> [What is needed]: Report every line of the records below that contains the word "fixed".

++++ Given records ++++

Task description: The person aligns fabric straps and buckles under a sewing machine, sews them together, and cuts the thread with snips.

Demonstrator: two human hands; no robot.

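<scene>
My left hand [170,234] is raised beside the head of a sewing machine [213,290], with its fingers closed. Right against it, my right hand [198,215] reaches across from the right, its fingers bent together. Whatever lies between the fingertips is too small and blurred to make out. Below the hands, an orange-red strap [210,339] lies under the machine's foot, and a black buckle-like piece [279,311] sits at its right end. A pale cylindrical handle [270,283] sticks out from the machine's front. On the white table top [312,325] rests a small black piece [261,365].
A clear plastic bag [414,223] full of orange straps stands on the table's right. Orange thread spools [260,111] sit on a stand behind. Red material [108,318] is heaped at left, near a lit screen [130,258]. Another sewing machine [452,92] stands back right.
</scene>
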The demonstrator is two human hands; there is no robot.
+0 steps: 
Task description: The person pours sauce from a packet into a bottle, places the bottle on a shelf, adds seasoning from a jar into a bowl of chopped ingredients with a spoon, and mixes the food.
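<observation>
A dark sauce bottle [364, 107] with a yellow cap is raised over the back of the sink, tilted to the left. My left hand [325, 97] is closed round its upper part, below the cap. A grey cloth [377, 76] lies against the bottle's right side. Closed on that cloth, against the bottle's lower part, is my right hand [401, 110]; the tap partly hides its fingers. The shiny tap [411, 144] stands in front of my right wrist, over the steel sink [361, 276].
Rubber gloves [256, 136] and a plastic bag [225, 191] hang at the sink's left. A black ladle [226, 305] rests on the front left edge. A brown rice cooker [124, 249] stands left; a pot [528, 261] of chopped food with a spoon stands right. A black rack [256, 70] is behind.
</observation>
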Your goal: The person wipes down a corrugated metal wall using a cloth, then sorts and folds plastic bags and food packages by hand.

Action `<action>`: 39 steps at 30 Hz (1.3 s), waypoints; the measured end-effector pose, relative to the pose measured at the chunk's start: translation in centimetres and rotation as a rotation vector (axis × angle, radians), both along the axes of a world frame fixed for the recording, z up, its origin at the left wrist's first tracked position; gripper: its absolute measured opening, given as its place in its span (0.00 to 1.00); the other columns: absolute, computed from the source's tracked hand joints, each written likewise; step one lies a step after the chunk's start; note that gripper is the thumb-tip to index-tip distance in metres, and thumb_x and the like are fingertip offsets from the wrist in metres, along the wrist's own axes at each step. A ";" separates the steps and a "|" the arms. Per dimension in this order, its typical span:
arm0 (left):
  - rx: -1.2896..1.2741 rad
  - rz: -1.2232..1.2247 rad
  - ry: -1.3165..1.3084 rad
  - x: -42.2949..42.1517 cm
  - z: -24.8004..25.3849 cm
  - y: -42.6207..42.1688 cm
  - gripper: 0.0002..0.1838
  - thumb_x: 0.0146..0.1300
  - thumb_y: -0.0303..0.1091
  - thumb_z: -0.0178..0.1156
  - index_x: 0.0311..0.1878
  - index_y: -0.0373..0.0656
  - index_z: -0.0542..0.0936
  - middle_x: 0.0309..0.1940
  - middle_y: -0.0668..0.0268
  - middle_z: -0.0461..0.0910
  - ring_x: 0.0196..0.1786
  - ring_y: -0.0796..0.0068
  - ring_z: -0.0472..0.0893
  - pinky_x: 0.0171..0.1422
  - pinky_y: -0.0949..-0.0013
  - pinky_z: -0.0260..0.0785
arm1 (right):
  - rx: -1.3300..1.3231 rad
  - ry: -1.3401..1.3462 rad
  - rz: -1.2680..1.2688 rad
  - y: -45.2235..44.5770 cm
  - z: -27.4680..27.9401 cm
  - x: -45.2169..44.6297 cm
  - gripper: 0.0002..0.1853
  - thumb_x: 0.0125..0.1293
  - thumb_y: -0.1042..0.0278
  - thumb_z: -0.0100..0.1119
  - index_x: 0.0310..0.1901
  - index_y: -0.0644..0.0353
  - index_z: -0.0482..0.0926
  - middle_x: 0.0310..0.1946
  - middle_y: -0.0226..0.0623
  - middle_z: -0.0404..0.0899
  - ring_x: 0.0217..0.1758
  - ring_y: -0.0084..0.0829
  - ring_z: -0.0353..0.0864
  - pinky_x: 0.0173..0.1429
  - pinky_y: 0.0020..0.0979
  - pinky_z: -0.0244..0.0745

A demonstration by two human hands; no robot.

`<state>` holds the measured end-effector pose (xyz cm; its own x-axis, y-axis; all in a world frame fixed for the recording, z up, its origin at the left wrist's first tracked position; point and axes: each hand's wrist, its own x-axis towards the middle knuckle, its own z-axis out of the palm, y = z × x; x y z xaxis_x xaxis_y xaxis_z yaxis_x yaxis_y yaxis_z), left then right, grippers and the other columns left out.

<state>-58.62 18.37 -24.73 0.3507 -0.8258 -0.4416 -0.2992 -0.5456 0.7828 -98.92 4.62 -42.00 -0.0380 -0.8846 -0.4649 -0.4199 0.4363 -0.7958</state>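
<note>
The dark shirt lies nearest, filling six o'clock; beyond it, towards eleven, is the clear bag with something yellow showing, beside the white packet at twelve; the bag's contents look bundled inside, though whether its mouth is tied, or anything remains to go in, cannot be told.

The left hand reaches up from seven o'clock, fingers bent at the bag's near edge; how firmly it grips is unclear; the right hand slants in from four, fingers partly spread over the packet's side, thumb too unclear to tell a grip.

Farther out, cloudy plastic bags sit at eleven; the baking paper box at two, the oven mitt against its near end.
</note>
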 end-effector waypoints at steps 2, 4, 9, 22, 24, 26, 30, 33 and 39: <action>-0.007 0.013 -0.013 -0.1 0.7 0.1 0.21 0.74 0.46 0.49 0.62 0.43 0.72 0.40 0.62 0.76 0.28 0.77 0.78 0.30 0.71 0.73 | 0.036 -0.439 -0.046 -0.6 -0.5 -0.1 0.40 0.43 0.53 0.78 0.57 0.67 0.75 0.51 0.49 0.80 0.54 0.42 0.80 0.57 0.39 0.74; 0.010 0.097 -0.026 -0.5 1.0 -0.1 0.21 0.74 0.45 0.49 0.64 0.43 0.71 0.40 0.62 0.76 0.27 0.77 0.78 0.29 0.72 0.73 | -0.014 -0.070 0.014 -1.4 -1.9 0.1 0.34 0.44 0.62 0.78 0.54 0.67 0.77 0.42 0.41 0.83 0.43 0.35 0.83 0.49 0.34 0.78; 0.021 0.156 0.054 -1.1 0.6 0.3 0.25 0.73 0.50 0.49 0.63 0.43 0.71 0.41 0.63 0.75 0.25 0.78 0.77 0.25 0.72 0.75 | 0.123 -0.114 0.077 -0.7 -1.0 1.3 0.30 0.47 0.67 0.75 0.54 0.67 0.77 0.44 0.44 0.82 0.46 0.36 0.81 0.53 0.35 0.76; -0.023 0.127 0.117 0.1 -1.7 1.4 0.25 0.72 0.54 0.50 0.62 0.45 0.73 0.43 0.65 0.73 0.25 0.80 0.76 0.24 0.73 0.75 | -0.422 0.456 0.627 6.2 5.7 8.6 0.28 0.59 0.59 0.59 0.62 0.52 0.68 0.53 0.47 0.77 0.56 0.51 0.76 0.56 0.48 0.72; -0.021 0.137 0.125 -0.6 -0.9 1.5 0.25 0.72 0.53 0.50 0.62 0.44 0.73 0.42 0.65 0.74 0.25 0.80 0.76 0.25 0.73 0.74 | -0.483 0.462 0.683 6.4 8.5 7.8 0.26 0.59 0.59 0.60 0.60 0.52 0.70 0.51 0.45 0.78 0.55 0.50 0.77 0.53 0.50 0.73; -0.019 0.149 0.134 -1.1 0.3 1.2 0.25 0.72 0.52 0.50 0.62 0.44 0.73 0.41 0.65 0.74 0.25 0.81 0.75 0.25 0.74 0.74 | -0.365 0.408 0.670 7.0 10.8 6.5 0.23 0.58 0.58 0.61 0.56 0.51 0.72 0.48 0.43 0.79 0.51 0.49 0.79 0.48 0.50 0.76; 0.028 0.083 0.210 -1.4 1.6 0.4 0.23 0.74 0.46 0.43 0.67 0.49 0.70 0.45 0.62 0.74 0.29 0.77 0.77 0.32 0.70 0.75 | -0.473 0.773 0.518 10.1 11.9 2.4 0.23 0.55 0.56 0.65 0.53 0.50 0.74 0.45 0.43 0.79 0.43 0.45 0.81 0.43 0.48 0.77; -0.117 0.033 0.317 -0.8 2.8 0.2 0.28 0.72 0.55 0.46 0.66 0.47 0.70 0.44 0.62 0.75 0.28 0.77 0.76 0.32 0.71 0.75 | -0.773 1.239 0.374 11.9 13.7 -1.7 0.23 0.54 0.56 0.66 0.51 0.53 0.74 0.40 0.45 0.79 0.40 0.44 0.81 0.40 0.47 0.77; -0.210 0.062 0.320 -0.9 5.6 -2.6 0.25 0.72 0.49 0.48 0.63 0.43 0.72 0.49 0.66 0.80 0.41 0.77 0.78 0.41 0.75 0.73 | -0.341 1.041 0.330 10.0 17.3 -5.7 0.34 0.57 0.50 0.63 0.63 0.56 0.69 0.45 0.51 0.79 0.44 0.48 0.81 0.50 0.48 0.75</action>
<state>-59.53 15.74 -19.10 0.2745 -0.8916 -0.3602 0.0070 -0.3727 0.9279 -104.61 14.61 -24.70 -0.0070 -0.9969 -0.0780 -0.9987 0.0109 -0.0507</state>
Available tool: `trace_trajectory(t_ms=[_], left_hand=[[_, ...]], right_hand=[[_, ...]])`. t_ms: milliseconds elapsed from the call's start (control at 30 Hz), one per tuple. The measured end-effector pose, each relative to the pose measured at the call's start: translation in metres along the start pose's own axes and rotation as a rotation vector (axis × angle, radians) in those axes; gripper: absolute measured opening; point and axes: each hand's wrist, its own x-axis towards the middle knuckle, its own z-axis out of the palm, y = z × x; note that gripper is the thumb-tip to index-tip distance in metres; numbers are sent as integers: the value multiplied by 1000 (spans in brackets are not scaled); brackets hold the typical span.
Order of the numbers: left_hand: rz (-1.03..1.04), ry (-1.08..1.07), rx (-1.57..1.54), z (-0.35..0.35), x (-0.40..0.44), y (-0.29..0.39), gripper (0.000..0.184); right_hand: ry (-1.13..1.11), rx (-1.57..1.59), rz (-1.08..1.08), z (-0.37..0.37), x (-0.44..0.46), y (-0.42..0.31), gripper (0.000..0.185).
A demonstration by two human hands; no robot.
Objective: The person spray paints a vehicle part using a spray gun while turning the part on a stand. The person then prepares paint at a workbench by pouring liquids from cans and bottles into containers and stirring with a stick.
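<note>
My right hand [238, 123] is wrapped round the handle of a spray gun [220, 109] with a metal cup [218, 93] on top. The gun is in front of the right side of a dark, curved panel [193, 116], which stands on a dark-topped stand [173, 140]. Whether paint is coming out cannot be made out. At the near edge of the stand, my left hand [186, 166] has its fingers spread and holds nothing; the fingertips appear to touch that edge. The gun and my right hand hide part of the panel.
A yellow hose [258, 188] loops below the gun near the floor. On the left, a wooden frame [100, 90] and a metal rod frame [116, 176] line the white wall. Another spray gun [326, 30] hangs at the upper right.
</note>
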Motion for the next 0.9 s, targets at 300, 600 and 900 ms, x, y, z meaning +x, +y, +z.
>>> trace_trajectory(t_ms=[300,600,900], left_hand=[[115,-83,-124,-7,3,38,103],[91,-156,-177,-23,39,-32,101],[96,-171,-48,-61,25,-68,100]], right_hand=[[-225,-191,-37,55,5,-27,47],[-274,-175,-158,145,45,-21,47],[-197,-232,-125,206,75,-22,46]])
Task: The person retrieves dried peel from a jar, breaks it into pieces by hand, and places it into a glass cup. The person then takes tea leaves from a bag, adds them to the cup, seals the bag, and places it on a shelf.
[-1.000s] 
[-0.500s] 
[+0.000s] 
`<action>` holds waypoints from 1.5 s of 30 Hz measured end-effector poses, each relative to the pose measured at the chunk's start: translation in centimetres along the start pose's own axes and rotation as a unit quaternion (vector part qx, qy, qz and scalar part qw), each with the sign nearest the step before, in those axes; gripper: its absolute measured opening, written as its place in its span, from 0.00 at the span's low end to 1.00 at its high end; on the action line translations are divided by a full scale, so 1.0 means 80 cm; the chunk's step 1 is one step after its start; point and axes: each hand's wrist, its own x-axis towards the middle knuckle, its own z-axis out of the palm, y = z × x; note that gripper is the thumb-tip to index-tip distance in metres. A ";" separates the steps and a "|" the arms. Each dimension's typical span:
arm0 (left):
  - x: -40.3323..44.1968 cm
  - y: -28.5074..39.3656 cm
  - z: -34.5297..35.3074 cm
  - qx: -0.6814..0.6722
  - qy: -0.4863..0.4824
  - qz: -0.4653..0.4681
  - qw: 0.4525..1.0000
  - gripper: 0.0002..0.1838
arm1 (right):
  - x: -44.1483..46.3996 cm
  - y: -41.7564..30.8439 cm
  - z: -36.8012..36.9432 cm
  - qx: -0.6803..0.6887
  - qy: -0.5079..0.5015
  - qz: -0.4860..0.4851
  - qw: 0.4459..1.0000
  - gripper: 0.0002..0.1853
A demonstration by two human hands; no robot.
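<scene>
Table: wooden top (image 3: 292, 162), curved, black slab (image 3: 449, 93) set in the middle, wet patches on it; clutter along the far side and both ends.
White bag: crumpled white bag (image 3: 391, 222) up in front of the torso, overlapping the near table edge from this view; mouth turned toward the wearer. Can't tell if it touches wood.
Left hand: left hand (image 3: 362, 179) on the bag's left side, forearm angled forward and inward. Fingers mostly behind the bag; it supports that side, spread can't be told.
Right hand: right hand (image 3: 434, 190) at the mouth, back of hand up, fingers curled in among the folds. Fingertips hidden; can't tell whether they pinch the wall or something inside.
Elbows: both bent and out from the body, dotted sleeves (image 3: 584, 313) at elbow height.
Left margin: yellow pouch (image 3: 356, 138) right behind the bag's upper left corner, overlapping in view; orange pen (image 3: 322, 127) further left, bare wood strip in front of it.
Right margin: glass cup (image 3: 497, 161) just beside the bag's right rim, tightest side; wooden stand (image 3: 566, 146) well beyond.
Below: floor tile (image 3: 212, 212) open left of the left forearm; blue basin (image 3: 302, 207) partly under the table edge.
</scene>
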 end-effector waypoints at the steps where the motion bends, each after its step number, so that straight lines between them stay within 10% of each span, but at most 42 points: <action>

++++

> [Exercise answer]:
Action `<action>`: 39 steps at 30 Hz (1.3 s), waypoints; the measured end-effector pose, relative to the pose measured at the chunk's start: translation in centimetres and rotation as a rotation vector (axis × angle, radians), both along the axes of a world frame fixed for the recording, z up, its origin at the left wrist's first tracked position; gripper: its absolute measured opening, given as its place in its span (0.00 to 1.00); the other columns: absolute, computed from the source's tracked hand joints, each written likewise; step one lies a step after the chunk's start; note that gripper is the thumb-tip to index-tip distance in metres, and thumb_x and the like are fingertip offsets from the wrist in metres, along the wrist's own axes at each step. A ";" separates the steps and a "|" the arms. Per dimension in this order, its typical span:
`<state>` holds the measured end-effector pose (xyz cm; its own x-axis, y-axis; all in a world frame fixed for the recording, z up, its origin at the left wrist's first tracked position; point and axes: each hand's wrist, its own x-axis towards the middle knuckle, its own z-axis out of the palm, y = z × x; x y z xaxis_x xaxis_y xaxis_z yaxis_x yaxis_y yaxis_z), left then right, grippers and the other columns left out.

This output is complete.